NCCL reorganization for NCCL 2.19+ including modern NCCL implementations with new group semantics and changes to what config.blocking seems to do by JunoRavin · Pull Request #1007 · ammarhakim/gkeyll

JunoRavin · 2026-05-08T16:41:38Z

Many of our production simulations on certain clusters, such as Perlmutter, are utilizing NCCL 2.18. The most recent version of NCCL is 2.29 and certain clusters such as Delta (machine files added in this PR) only have more modern NCCL implementations such as NCCL 2.25.

To my understanding: In NCCL 2.18 and earlier, the library provided implicit communicator-level serialization. Operations submitted to a communicator were internally queued and matched across ranks, even across separate ncclGroupStart/ncclGroupEnd boundaries. This meant that:

Per-direction groups (separate group start/end for each edge direction) worked because NCCL would internally match send/recv pairs across group boundaries.
Ranks that raced ahead to the next group call would have their operations queued behind pending operations from other ranks.
Empty groups (ncclGroupStart + ncclGroupEnd with no operations) were effectively no-ops.

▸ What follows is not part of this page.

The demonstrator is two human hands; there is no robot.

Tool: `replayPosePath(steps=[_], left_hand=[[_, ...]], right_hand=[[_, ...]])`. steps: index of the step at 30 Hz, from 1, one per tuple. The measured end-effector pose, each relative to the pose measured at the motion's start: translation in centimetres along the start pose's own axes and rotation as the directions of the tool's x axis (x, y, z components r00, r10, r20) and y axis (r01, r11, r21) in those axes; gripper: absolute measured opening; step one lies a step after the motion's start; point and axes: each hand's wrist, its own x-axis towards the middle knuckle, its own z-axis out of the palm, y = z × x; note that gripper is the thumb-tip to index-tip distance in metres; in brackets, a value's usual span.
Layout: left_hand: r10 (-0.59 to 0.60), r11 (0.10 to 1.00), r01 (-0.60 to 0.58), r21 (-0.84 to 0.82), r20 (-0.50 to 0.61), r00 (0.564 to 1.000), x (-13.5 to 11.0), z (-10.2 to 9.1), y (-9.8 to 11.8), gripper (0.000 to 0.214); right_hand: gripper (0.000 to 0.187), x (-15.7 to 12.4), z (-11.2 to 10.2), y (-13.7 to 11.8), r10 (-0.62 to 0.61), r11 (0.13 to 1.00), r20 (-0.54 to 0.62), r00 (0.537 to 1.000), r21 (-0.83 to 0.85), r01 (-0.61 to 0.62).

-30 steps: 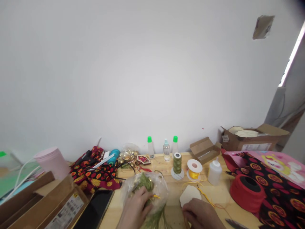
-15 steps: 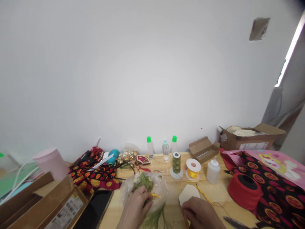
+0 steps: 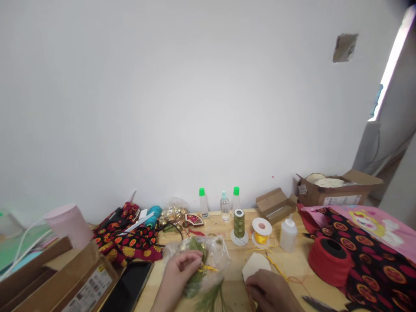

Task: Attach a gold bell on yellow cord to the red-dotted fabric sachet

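My left hand (image 3: 180, 273) is over a clear plastic bag (image 3: 221, 251) holding green tassels (image 3: 194, 284). Its thumb and fingertips come together in a pinch near a yellow cord (image 3: 209, 268); whatever lies between them is too small to make out. Green strands spill from the bag toward me. My right hand (image 3: 273, 290) is closed, with curled fingers at the near edge of a cream, many-sided flat piece (image 3: 255, 265). What these fingers hold is hidden. A thin orange thread hangs just below them, and yellow cord (image 3: 277, 266) lies beside the piece.
Behind stand a green thread spool (image 3: 239, 225), a yellow cord spool (image 3: 261, 229) and a squeeze bottle (image 3: 288, 234). Rightward are a red thread cone (image 3: 329, 262), scissors (image 3: 316, 302) and patterned fabric (image 3: 383, 268). A phone (image 3: 128, 286) and cardboard box (image 3: 87, 277) lie left.
My left hand has turned and lifted slightly, its fingertips now above the tassels, showing more of the bag. My right hand stays beside the cream piece. The view has shifted a little.
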Motion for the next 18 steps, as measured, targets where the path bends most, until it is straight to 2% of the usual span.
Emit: replayPosePath(steps=[4, 7, 9, 14, 18], left_hand=[[-0.210, 0.931, 0.218, -0.293, 0.060, 0.976, -0.3, 0.1, 2.5, 0.022], [-0.264, 0.869, 0.292, -0.400, 0.124, 0.956, -0.6, 1.1, 4.5, 0.023], [-0.276, 0.847, 0.326, -0.420, 0.177, 0.945, -0.9, 2.6, 5.2, 0.023], [-0.298, 0.802, 0.422, -0.422, 0.330, 0.896, -1.7, 7.9, 4.4, 0.023], [-0.300, 0.821, 0.456, -0.344, 0.420, 0.856, -1.5, 10.6, 3.4, 0.025]], right_hand=[[0.021, 0.0, 0.1, 0.0, 0.008, 1.000, -0.013, 1.000, 0.017, -0.008], [0.020, 0.0, 0.0, -0.3, 0.055, 0.997, -0.031, 0.998, 0.054, -0.053], [0.021, 0.0, -0.2, -0.6, 0.090, 0.992, -0.071, 0.993, 0.093, -0.084], [0.022, 0.0, -0.6, -0.4, 0.192, 0.950, -0.152, 0.970, 0.277, -0.145], [0.020, 0.4, -1.2, 0.6, 0.262, 0.874, -0.095, 0.960, 0.444, -0.195]])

Now, this implicit cross-group serialization is gone in NCCL 2.19+ and further, the config.blocking flag we were setting was causing all ncclGroupEnd calls to return ncclInProgress (and even collective calls like allreduce and broadcast were returning ncclInProgress). If ncclInProgress is returned, we require ncclCommGetAsyncError() until ncclSuccess is returned and this call and wait is expensive.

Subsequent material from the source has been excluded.